The next day the brothers walked and hitchhiked to Wasilla, then to Anchorage.  But once they were there, they found they could go no farther on the charity of strangers.  Reluctantly, Quinn and Tuktu put together their last cash resources and managed to find a cheap hotel room for two nights.  Once that was done…

“Let’s raise some cash,” Tuktu suggested.

“How are we going to do that?”

“We’re a few blocks from downtown.  Let’s get you on a corner, let you start giving your speech you gave Bob Sutter.  Maybe some folks will chip in to get us to Juneau.”
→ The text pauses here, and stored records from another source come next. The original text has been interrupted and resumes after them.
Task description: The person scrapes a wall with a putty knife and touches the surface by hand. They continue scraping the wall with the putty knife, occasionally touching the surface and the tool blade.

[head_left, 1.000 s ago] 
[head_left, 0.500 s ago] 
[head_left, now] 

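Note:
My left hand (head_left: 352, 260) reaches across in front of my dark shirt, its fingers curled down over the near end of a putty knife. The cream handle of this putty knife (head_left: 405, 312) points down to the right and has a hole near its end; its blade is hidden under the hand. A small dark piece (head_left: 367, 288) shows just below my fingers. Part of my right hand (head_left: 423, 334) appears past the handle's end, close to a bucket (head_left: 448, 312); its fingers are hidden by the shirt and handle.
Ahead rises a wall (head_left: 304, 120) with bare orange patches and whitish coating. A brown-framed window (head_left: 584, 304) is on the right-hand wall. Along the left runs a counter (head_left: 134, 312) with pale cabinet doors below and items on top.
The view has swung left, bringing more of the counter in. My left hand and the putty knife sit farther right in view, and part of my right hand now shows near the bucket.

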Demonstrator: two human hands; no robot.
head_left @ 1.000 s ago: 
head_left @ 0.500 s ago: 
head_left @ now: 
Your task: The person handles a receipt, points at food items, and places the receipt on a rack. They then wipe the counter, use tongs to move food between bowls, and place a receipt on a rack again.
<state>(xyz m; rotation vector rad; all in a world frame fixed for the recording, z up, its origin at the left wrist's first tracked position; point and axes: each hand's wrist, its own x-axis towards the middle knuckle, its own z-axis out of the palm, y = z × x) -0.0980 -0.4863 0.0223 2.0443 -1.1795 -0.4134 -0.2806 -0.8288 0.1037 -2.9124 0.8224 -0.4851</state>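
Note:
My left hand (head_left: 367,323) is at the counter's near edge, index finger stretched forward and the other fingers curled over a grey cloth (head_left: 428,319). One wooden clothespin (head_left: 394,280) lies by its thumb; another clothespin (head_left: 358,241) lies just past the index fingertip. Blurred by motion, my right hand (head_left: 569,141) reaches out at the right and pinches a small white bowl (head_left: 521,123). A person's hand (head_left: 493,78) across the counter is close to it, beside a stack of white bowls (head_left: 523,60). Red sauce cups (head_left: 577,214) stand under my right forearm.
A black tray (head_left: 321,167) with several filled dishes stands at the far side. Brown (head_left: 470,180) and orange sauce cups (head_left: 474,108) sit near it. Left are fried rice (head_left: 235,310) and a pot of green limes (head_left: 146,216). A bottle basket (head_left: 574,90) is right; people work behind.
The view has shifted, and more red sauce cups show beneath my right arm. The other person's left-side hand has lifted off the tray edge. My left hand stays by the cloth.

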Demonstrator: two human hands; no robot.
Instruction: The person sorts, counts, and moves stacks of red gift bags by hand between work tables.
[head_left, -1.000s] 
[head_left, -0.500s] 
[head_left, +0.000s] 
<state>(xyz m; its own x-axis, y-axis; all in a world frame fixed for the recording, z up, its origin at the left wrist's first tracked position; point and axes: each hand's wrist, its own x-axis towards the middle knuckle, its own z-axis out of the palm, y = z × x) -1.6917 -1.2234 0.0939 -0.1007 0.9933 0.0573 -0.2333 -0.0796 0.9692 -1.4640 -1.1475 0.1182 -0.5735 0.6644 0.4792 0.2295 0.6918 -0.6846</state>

The plan was to yield unexpected fruit.  Over the first three days, they made just enough to keep them in the cheap hotel another two nights and kept them eating.  Passers-by would stop, listen to Quinn’s spiel, toss a few dollars in the glass jar Tuktu had found and occasionally record Quinn on their phones.

On the evening of the fourth day, a small, pale man in a heavy overcoat approached them.  “Are you the two that have been here on this corner for four days?”

“Yes,” Quinn said.

“Quinn and Tuktu Okpik?”

“That’s us.”

“Here.”  The man handed Quinn a heavy manila envelope, nodded and walked off.

“What is it?”

Quinn opened the envelope.  His jaw dropped.

“Plane tickets,” he breathed.  “To Washington.”

“Washington?  As in, Washington, DC?”

Quinn sorted through the rest of the envelope’s contents.  “There’s a note.  Says we’ll have a hotel reserved when we get there.  Someone will meet us at the airport.  Guess somebody put me talking up on the internet, and he saw it.”

“Who saw it?  Who’s paying for this?”

“Here.”  Quinn handed Tuktu the note.  Tuktu goggled at the signature.

“Yeah,” Quinn said.  “I know.  Think it’s really him?  The electric car guy?”

“Plane tickets look real.  Guess we’ll find out.”

“Guess we will.”

***

Everybody’s building the big ships and boats

Some are building monuments, others jotting down notes

Everybody’s in despair, every girl and boy

But when Quinn the Eskimo gets here everybody’s gonna jump for joy

 

Oh come all without, come all within

You’ll not see nothing like the mighty Quinn

Come all without, come all within

You’ll not see nothing like the mighty Quinn

About The Author

Animal

Animal

Semi-notorious local political gadfly and general pain in the ass. I’m firmly convinced that the Earth and all its inhabitants were placed here for my personal amusement and entertainment, and I comport myself accordingly. Vote Animal/STEVE SMITH 2024!

96 Comments

  1. Tundra

    I knew it. Elon and his Eskimo army will rid us of these meddlesome politicians.

    Adios, Bob. Welcome, MM.

    • robc

      In The Unincorporated Man, after the fall of the US, a “libertarian” government out of Alaska took over the US for the reboot.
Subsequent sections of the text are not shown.